-- Problem statement --
Search the listing for the word "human" and say how many lines have it, nothing besides.
+ + + +
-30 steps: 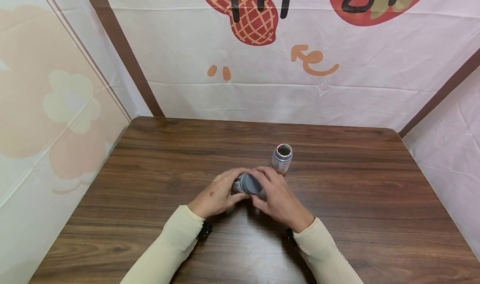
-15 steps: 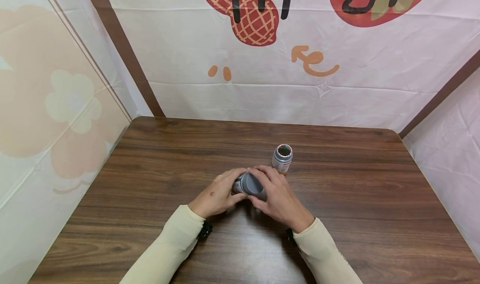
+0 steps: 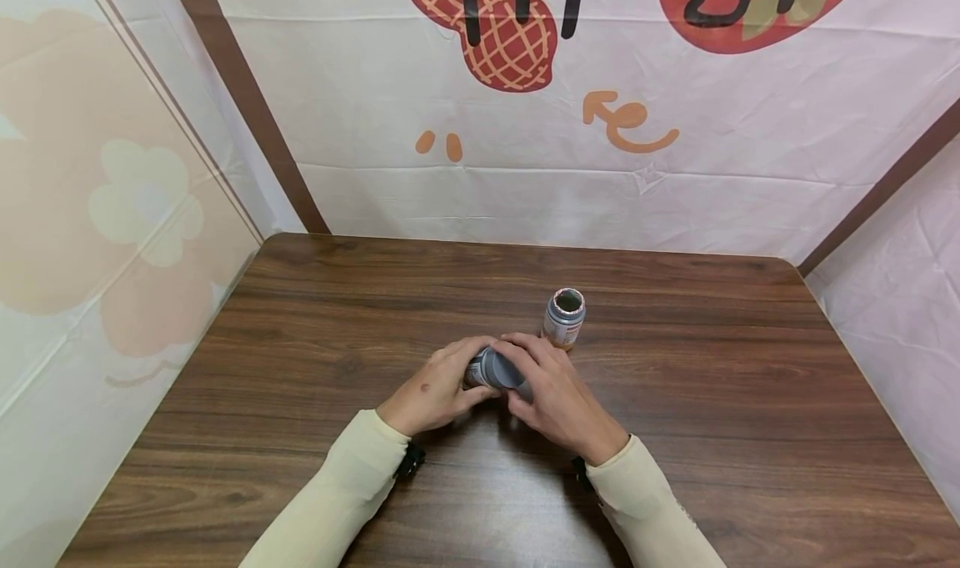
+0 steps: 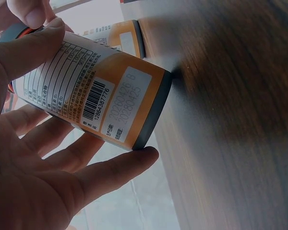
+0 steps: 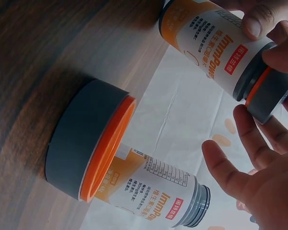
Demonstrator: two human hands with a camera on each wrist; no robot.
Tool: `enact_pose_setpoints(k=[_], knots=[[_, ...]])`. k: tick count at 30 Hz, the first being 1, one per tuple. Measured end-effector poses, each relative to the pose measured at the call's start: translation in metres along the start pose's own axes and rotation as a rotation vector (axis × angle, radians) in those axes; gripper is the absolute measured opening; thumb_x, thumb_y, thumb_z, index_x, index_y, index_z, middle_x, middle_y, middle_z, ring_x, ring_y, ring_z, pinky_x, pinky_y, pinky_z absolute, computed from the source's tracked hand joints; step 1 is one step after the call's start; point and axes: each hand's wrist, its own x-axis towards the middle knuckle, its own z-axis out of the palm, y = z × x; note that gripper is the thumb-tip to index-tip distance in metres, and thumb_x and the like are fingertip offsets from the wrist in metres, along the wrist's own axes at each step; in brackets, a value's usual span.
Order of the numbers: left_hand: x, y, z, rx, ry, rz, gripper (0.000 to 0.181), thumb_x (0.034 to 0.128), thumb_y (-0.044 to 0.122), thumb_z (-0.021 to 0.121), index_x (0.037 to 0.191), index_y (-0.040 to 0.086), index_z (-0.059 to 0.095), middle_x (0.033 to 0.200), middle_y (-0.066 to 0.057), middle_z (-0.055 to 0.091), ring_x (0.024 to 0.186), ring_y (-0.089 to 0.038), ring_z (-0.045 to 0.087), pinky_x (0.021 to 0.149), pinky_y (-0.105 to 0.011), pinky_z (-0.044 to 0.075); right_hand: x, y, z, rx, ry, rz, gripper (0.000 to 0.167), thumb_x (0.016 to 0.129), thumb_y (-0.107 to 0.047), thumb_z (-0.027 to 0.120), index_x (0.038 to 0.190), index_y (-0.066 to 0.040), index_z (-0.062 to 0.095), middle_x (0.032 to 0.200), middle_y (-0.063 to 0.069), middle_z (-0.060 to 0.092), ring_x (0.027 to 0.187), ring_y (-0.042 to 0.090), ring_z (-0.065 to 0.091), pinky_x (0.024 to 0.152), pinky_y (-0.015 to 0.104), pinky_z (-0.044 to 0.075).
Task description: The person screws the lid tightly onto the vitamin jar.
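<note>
A pale printed backdrop (image 3: 525,193) is set behind the wood-grain tabletop (image 3: 337,301). The held bottle (image 4: 86,86) is located between the two hands, tilted, its base close to the tabletop; contact not established. Its body is gripped by the left hand (image 3: 438,389), thumb laid across one side and fingers spread along the other. The dark cap (image 5: 276,91) on its top is grasped by the right hand (image 3: 555,393), thumb and bent fingers set around it, forefinger standing off. Change over the last half second: the right fingers and thumb have been shifted slightly around the cap, while the left grip is unaltered. This is read as a fresh hold for turning; cap tightness cannot be told. The uncapped bottle (image 3: 563,322) is found upright just beyond the right hand; near it a loose cap (image 5: 81,139) is laid orange side up.
</note>
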Motion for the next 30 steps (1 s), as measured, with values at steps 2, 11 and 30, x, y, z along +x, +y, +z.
enact_pose_setpoints(k=[2,11,30], knots=[[-0.0001,0.0002,-0.0001,0.001,-0.001,-0.007,0.054,0.0858,0.018,0.081,0.132,0.009,0.054,0.128,-0.01,0.061,0.114,-0.024,0.06,0.095,-0.043,0.05,0.0001,0.0002,0.0004,0.003,0.003,0.003,0.07,0.073,-0.005,0.08,0.139,-0.01,0.055,0.13,0.013,0.056,0.113,0.029,0.057,0.094,0.05,0.046],[-0.0002,0.0007,-0.0005,-0.01,-0.002,-0.005,0.056,0.0855,0.016,0.081,0.133,0.008,0.054,0.128,-0.009,0.061,0.114,-0.023,0.061,0.095,-0.042,0.05,-0.0007,-0.0002,0.001,-0.004,0.006,0.026,0.063,0.077,-0.01,0.081,0.135,-0.008,0.056,0.126,0.013,0.057,0.11,0.028,0.058,0.091,0.05,0.048],[-0.0002,0.0004,-0.0007,-0.029,0.002,-0.003,0.059,0.0846,0.012,0.082,0.135,0.007,0.053,0.13,-0.011,0.061,0.116,-0.025,0.06,0.095,-0.042,0.051,0.0004,-0.0016,0.0025,-0.009,0.025,0.073,0.065,0.08,-0.02,0.085,0.136,-0.006,0.055,0.12,0.012,0.058,0.103,0.027,0.059,0.085,0.044,0.051]])
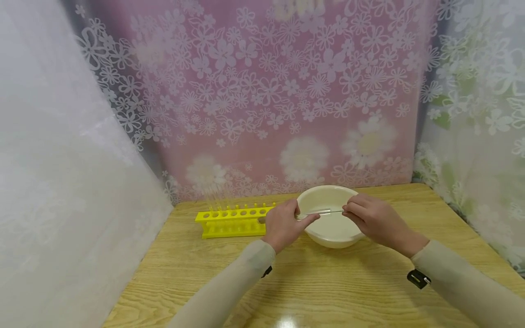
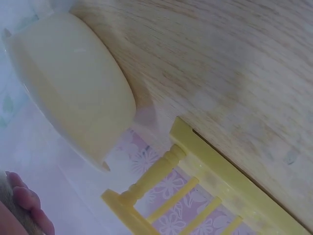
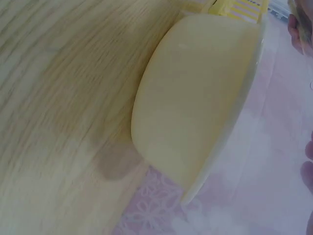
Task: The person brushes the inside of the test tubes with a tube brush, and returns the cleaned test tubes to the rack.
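Note:
My left hand [image 1: 284, 224] grips a clear glass test tube [image 1: 324, 212], held nearly level above a cream basin [image 1: 328, 241]. The tube's mouth points right. My right hand [image 1: 379, 223] pinches the thin wire handle of a test tube brush [image 1: 337, 211], which runs into that mouth. A grey-brown part, seemingly the bristles [image 1: 261, 219], shows past the left side of my left hand. Low in the left wrist view, the left hand's fingers [image 2: 30, 200] curl round this brownish part. Fingertips [image 3: 307, 171] of the right hand show at the right wrist view's edge.
A yellow test tube rack [image 1: 234, 235] stands left of the basin, with several thin clear glass pieces [image 1: 213, 198] upright at its left end. Both stand on a wood-grain table [image 1: 320, 291]. A flowered curtain [image 1: 262, 91] hangs behind, and pale sheets hang at both sides.

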Motion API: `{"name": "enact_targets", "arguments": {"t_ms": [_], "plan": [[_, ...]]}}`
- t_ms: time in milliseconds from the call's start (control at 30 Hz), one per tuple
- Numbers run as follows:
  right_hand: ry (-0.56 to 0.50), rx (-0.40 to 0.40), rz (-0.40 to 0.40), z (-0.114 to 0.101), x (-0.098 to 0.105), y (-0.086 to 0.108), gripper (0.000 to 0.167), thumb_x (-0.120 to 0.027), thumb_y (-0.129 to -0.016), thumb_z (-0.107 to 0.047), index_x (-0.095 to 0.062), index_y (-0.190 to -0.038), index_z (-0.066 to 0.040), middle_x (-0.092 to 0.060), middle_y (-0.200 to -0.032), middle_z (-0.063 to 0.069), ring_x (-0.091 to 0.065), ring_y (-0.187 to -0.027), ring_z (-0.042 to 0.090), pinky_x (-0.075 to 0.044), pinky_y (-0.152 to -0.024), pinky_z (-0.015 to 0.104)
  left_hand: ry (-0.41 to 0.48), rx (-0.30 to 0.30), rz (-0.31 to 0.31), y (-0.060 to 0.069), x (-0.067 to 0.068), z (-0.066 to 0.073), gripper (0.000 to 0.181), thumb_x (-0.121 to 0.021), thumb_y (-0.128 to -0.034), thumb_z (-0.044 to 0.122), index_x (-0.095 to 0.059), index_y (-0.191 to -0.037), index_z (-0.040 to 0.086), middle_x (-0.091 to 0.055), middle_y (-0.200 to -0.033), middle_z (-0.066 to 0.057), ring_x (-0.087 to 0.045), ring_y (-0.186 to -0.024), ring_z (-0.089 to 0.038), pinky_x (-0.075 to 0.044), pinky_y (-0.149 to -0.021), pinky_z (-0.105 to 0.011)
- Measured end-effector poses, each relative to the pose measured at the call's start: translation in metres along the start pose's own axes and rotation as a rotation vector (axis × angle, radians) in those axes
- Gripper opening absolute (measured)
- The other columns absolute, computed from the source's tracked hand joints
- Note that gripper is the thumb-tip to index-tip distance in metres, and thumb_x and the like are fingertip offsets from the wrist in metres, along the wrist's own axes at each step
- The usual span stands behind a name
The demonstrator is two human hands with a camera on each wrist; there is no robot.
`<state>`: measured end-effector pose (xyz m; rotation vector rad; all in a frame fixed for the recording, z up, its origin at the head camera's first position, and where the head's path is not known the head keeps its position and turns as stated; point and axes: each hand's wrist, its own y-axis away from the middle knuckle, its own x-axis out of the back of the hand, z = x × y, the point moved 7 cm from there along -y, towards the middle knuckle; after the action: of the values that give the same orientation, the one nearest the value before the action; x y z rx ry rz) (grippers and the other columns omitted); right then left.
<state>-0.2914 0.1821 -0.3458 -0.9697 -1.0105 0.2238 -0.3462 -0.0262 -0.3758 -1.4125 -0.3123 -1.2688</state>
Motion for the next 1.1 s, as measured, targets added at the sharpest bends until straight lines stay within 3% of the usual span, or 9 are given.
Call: {"name": "enact_targets", "arguments": {"t_ms": [100,167,333,567,633,700,833,1000,1100], "plan": [[-0.058,-0.057,-0.045,0.003,-0.002,0.001,0.021,-0.058,-0.104,-0.028,-0.067,-0.091,-0.013,-0.061,-0.086,-0.007,-0.052,-0.072,0.004,-0.045,-0.062,0.022,-0.004,-0.013,0.017,0.000,0.001,0.001,0.057,-0.055,-0.0855,0.078,-0.050,-0.079,0.022,-0.046,-0.061,0.009,-0.038,-0.048,-0.007,-0.026,-0.044,-0.023],[-0.123,-0.143,-0.090,0.008,-0.004,0.002,0.009,-0.067,-0.098,-0.022,-0.066,-0.092,-0.016,-0.060,-0.085,-0.010,-0.051,-0.072,0.000,-0.044,-0.062,0.020,-0.003,-0.022,0.023,0.001,0.001,0.001,0.057,-0.056,-0.0852,0.078,-0.050,-0.078,0.022,-0.045,-0.061,0.009,-0.038,-0.047,-0.006,-0.026,-0.044,-0.022],[-0.368,-0.398,-0.185,0.020,-0.012,0.008,0.008,-0.071,-0.095,-0.015,-0.065,-0.092,-0.020,-0.057,-0.080,-0.016,-0.047,-0.063,0.000,-0.042,-0.057,0.021,-0.015,-0.043,0.040,0.002,0.002,0.003,0.057,-0.057,-0.0848,0.078,-0.047,-0.077,0.022,-0.043,-0.060,0.009,-0.036,-0.047,-0.005,-0.024,-0.043,-0.021],[-0.447,-0.435,-0.174,0.021,-0.012,0.007,0.025,-0.069,-0.095,-0.007,-0.059,-0.085,-0.027,-0.050,-0.065,-0.010,-0.037,-0.054,0.001,-0.037,-0.052,0.021,-0.024,-0.038,0.038,0.002,0.002,0.004,0.056,-0.057,-0.0854,0.077,-0.046,-0.077,0.023,-0.042,-0.060,0.009,-0.037,-0.047,-0.005,-0.025,-0.044,-0.022],[-0.501,-0.491,-0.197,0.023,-0.015,0.009,0.021,-0.066,-0.097,-0.009,-0.060,-0.083,-0.023,-0.048,-0.063,-0.007,-0.036,-0.052,0.004,-0.036,-0.051,0.023,-0.025,-0.043,0.036,0.002,0.002,0.005,0.055,-0.058,-0.0853,0.076,-0.046,-0.077,0.023,-0.042,-0.060,0.009,-0.036,-0.047,-0.005,-0.024,-0.044,-0.022],[-0.587,-0.590,-0.234,0.027,-0.019,0.012,0.019,-0.063,-0.101,-0.013,-0.060,-0.082,-0.015,-0.046,-0.063,-0.005,-0.036,-0.050,0.009,-0.037,-0.050,0.026,-0.032,-0.056,0.044,0.003,0.002,0.006,0.055,-0.059,-0.0850,0.075,-0.045,-0.077,0.023,-0.041,-0.060,0.009,-0.036,-0.047,-0.005,-0.024,-0.044,-0.021],[-0.859,-0.865,-0.295,0.035,-0.028,0.018,0.032,-0.057,-0.104,-0.022,-0.054,-0.082,0.000,-0.044,-0.064,0.000,-0.038,-0.050,0.017,-0.040,-0.052,0.034,-0.068,-0.100,0.079,0.003,0.003,0.011,0.055,-0.060,-0.0849,0.075,-0.043,-0.077,0.023,-0.040,-0.060,0.010,-0.034,-0.046,-0.004,-0.022,-0.043,-0.020],[-1.191,-1.172,-0.322,0.033,-0.037,0.020,0.034,-0.050,-0.107,-0.022,-0.049,-0.077,-0.006,-0.038,-0.062,-0.002,-0.034,-0.050,0.012,-0.032,-0.051,0.034,-0.126,-0.137,0.135,0.002,0.007,0.016,0.056,-0.059,-0.0846,0.076,-0.044,-0.076,0.023,-0.038,-0.058,0.011,-0.034,-0.045,-0.004,-0.019,-0.043,-0.020],[-1.212,-1.232,-0.321,0.030,-0.037,0.020,0.033,-0.048,-0.107,-0.023,-0.049,-0.078,-0.007,-0.037,-0.063,-0.002,-0.035,-0.051,0.011,-0.031,-0.052,0.034,-0.121,-0.116,0.120,0.000,0.007,0.014,0.056,-0.058,-0.0851,0.077,-0.045,-0.076,0.023,-0.039,-0.057,0.010,-0.034,-0.044,-0.005,-0.020,-0.042,-0.021]]}}
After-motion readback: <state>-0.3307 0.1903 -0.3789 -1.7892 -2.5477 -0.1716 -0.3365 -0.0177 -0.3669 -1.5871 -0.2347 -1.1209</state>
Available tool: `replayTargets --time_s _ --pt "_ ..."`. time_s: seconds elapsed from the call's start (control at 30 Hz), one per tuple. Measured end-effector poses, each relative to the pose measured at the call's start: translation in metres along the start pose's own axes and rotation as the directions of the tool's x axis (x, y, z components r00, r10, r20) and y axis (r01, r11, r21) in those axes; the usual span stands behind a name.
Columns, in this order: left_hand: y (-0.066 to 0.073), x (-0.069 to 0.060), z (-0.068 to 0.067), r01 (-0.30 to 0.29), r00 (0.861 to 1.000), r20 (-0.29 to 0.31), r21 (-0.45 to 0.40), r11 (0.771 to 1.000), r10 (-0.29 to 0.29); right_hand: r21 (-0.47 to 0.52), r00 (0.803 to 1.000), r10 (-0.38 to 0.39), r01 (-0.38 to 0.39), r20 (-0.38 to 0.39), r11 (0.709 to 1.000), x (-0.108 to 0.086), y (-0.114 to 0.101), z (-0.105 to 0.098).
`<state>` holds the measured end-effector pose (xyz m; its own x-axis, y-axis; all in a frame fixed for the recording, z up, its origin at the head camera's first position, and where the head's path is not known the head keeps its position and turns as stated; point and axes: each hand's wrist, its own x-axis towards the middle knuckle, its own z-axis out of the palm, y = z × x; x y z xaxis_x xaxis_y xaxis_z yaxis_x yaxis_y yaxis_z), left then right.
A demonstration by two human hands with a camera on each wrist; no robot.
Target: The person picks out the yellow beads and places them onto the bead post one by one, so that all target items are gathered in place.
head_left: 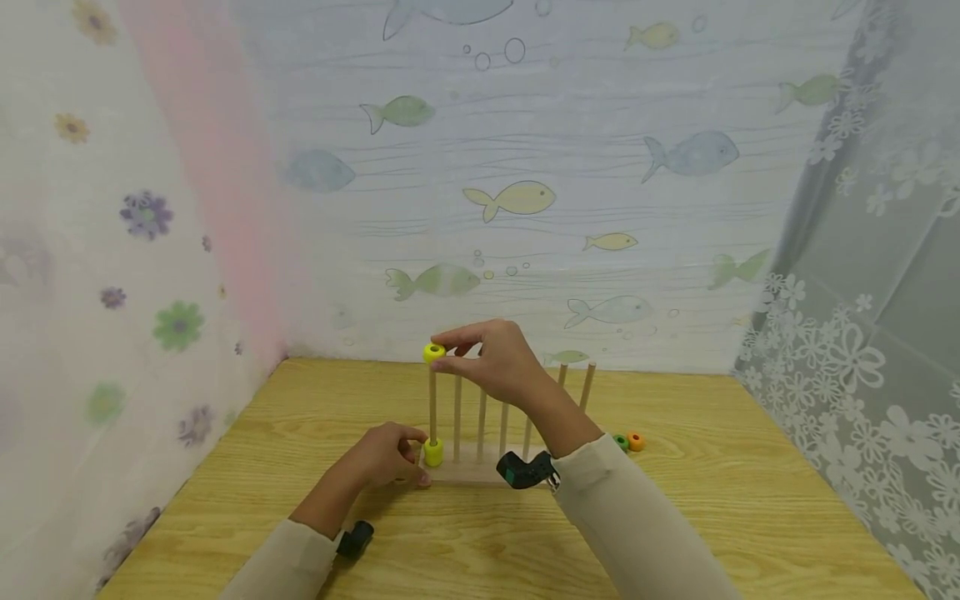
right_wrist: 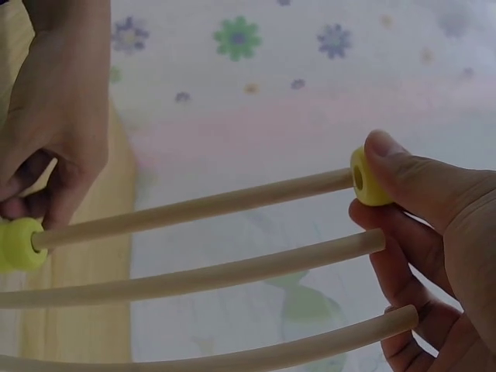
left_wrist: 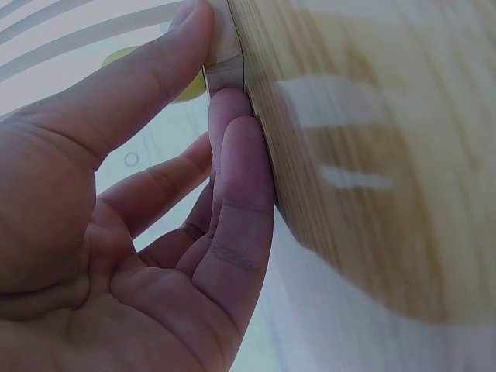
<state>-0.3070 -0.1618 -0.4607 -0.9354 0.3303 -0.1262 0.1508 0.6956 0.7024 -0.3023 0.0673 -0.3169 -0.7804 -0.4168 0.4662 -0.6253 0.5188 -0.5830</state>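
Note:
My right hand [head_left: 501, 364] pinches a yellow bead [head_left: 433, 353] between thumb and fingertips at the top of the leftmost peg [head_left: 432, 408]. In the right wrist view the bead [right_wrist: 370, 180] meets the tip of that peg. At the peg's foot sit yellow beads [head_left: 433, 453], threaded on it and touching the base. My left hand [head_left: 386, 457] grips the left end of the wooden base [head_left: 472, 477]. Seen from the left wrist, the thumb lies on the base's end [left_wrist: 226, 74] and the fingertips touch its lower edge, by the tabletop.
Several more bare pegs [head_left: 457, 417] rise from the base, some hidden behind my right arm. A green bead [head_left: 621, 442] and an orange bead [head_left: 636, 442] lie on the wooden table [head_left: 720, 500] to the right. A fish-patterned curtain [head_left: 517, 250] hangs behind the table.

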Motion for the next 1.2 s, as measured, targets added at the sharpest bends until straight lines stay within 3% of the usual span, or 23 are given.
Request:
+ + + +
-- Answer section --
3